■ ACTIVITY
Print each line of the material again, keeping everything exact.

■ INFORMATION SHOWN

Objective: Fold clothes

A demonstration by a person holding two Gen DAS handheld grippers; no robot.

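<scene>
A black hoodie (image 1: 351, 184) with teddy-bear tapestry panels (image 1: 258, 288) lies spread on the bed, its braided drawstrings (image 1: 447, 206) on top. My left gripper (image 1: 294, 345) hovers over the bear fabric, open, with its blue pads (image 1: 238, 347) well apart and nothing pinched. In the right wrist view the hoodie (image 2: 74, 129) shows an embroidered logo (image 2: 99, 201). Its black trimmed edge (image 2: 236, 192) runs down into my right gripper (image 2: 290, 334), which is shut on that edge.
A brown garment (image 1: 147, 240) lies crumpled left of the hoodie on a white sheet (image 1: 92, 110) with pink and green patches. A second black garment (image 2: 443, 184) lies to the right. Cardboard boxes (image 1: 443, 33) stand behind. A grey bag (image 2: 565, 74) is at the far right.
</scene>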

■ OUTPUT OF THE TASK
Objective: Fold clothes

A demonstration by a person holding two Gen DAS handheld grippers; no robot.

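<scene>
A black hoodie (image 1: 351, 184) with teddy-bear tapestry panels (image 1: 258, 288) lies spread on the bed, its braided drawstrings (image 1: 447, 206) on top. My left gripper (image 1: 294, 345) hovers over the bear fabric, open, with its blue pads (image 1: 238, 347) well apart and nothing pinched. In the right wrist view the hoodie (image 2: 74, 129) shows an embroidered logo (image 2: 99, 201). Its black trimmed edge (image 2: 236, 192) runs down into my right gripper (image 2: 290, 334), which is shut on that edge.
A brown garment (image 1: 147, 240) lies crumpled left of the hoodie on a white sheet (image 1: 92, 110) with pink and green patches. A second black garment (image 2: 443, 184) lies to the right. Cardboard boxes (image 1: 443, 33) stand behind. A grey bag (image 2: 565, 74) is at the far right.
</scene>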

That covers the exercise completely.